Never mind runaway inflation, supply chain disruptions and the unhappy stock market. The race to decarbonize the planet plows ahead! And the daily reports of climate change reaffirm that big changes are coming in the globe’s energy consumption.

Roughly $275 trillion from now through 2050 will be spent on physical assets that steer consumers away from legacy energy sources like fossil fuels to alternative energy sources like wind power, according to McKinsey & Company. This massive spending spree is expected to top 7.5% of global GDP.

Let’s examine three distinct approaches to exchange-traded fund investing in clean energy that advisors can use in portfolios to prepare clients for the coming changes.

A Diversified Energy Strategy
The ALPS Clean Energy ETF (ACES) is a pure play on companies that derive their value from clean energy.

The fund allocates its equity holdings across seven categories, including solar, wind, hydropower/geothermal, bioenergy, electric vehicles (EV), energy management and storage, and fuel cell/hydrogen technology.

Because of its diversified approach to hitting key clean energy segments, the ACES fund could be used as a core portfolio piece for investors focused on maintaining exposure to major developing investment themes.

Also, the fund takes a multi-cap approach instead of overweighting its portfolio to already mature large company energy stocks. As of March 31, the ACES fund had 30.87% invested in large-cap stocks, 58.57% in mid-caps and 10.56% in small caps.

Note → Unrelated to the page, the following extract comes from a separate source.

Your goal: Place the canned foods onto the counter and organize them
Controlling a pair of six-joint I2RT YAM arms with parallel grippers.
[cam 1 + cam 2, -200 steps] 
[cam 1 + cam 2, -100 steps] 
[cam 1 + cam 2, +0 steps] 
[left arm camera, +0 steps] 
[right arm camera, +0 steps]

The fund has benefited from this year’s shift to defensive industry sectors. At the end of May, it had almost 30% of its portfolio allocated to defensive utilities, which has helped it deliver better year-to-date performance than its peers.

A Transportation Focus
Although global electric vehicle registrations jumped by more than 40% in 2020, these vehicles still represented less than 5% of new cars sold, which suggests there’s a big opportunity for substantial upside growth, according to the International Energy Agency.

The Global X Autonomous and Electric Vehicles ETF (DRIV) is one way to capitalize on consumers’ transition to electric vehicles. The fund contains 73 global companies that are focused on the big changes ahead in transportation.

The DRIV fund owns companies involved with developing autonomous vehicle software and hardware. It also invests in electric vehicle makers and producers of EV components, such as lithium batteries. And it invests in raw materials like lithium and cobalt, items critical to these vehicles’ manufacturers.

Another benefit of the DRIV fund is its global diversification: 57.3% of the fund’s holdings are in U.S. companies, 9.5% are in Japanese names, 4.8% are in German stocks, and the remainder are in countries leading electric vehicle adoption and production.